Entramos assim em um longo corredor, e os outros amigos se amontoando ao redor, o jogo de futebol definitivamente esquecido. A certa altura, meus movimentos começaram a minguar e ao final do corredor, apenas encontrava disposição para empurrá-lo, quase que implorando para reagir. 

Átila não reagiu, nem proferiu palavra ou gemido, apenas resistiu. O mais doloroso de tudo foi cruzar com seu olhar, desarranjado na dor. Ao final, o encurralei contra a parede, sem tomar qualquer atitude. Seus olhos deitaram lágrimas amargas pelas gordas bochechas. A contenda terminava ali, em seus movimentos tão brutos, destituídos de expectativa. Uma sensação contraditória me tomou ao longo da ação, o prazer em golpear o alvo flácido, tão exposto, e a quase simultânea rejeição em continuar golpeando.  

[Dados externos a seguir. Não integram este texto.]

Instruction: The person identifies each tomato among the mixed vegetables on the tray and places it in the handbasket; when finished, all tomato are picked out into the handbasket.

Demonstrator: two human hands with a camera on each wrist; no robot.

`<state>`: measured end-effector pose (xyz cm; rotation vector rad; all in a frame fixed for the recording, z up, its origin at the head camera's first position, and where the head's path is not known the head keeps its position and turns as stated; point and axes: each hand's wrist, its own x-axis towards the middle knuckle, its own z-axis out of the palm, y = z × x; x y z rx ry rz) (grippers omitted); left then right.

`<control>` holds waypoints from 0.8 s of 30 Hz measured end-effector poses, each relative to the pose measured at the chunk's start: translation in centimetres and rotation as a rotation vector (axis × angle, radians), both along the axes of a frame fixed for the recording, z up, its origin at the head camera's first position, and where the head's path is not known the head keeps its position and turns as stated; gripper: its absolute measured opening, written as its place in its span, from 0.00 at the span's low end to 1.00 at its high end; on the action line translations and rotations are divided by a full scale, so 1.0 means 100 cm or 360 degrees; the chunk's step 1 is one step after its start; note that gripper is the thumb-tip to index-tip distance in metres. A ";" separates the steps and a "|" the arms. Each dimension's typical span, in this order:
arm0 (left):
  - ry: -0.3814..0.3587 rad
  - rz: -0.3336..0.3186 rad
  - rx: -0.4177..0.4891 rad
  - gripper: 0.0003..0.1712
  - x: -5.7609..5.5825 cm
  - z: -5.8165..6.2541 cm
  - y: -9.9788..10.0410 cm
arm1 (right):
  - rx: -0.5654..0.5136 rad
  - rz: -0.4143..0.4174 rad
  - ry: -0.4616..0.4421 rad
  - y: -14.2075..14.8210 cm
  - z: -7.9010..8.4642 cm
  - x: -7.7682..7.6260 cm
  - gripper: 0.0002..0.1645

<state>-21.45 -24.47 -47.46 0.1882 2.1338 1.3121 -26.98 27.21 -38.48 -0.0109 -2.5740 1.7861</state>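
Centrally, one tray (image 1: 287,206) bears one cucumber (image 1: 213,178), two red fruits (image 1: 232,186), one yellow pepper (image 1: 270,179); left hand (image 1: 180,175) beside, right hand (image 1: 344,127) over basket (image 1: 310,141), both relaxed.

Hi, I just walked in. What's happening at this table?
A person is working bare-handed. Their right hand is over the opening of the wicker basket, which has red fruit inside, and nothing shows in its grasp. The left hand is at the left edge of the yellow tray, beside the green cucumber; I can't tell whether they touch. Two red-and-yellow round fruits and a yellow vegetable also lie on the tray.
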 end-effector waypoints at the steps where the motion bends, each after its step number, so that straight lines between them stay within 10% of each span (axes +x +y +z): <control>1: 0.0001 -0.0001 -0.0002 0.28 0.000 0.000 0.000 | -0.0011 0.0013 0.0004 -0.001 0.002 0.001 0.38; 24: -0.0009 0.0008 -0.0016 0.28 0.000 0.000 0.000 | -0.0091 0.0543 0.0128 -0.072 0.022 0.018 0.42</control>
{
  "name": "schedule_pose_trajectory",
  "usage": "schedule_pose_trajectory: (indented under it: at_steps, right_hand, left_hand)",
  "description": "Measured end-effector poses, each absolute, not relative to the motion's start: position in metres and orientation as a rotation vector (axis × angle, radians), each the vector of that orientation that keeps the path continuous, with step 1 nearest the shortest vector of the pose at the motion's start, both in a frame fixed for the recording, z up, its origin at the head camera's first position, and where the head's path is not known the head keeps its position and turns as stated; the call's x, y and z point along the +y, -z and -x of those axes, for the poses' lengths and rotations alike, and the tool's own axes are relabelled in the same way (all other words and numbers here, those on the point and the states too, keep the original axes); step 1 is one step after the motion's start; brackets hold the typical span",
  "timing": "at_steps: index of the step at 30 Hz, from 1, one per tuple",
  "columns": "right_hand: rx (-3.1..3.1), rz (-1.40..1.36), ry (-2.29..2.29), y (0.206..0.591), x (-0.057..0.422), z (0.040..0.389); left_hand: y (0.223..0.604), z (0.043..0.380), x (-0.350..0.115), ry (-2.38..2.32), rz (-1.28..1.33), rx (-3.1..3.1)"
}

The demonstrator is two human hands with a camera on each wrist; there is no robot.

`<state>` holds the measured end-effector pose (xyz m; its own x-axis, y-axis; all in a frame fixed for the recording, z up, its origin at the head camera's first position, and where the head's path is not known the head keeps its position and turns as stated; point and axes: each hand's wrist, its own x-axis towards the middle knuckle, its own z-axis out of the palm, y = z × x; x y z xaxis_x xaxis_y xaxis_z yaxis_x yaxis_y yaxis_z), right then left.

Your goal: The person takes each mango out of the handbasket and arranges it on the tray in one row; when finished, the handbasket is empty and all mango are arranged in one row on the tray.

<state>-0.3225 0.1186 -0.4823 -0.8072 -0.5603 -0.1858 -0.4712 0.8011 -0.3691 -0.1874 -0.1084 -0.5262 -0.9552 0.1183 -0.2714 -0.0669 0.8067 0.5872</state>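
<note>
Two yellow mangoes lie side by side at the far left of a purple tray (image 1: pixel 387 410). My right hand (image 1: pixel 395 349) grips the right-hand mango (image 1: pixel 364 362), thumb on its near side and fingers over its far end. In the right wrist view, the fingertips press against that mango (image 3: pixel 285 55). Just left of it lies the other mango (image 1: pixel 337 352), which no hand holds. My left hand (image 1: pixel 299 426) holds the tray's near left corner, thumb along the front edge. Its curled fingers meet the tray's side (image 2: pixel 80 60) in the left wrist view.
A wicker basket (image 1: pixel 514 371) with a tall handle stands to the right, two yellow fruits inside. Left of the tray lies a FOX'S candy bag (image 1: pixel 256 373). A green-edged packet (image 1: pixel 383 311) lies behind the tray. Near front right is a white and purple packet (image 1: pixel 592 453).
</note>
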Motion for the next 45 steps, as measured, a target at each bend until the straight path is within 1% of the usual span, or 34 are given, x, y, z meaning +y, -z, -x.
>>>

O fato foi que nunca mais consegui a mesma amizade de Átila, e por anos a fio permaneceu a lembrança de seu olhar, que tardiamente compreendi como uma expressão de súplica. Uma súplica dolorosa, imersa em ternas razões, para que eu parasse o que estava a fazer.

Foi meu primeiro contato com uma espécie de violência gratuita, que me deixou marcas. Mais do que a reprimenda moral, subsistiu seu significado social: ela definitivamente me revelou a impossibilidade de me superar a partir da fragilidade do outro. Pela primeira vez me dei conta de que a agressão me faria sentir apenas vergonha de minha condição humana.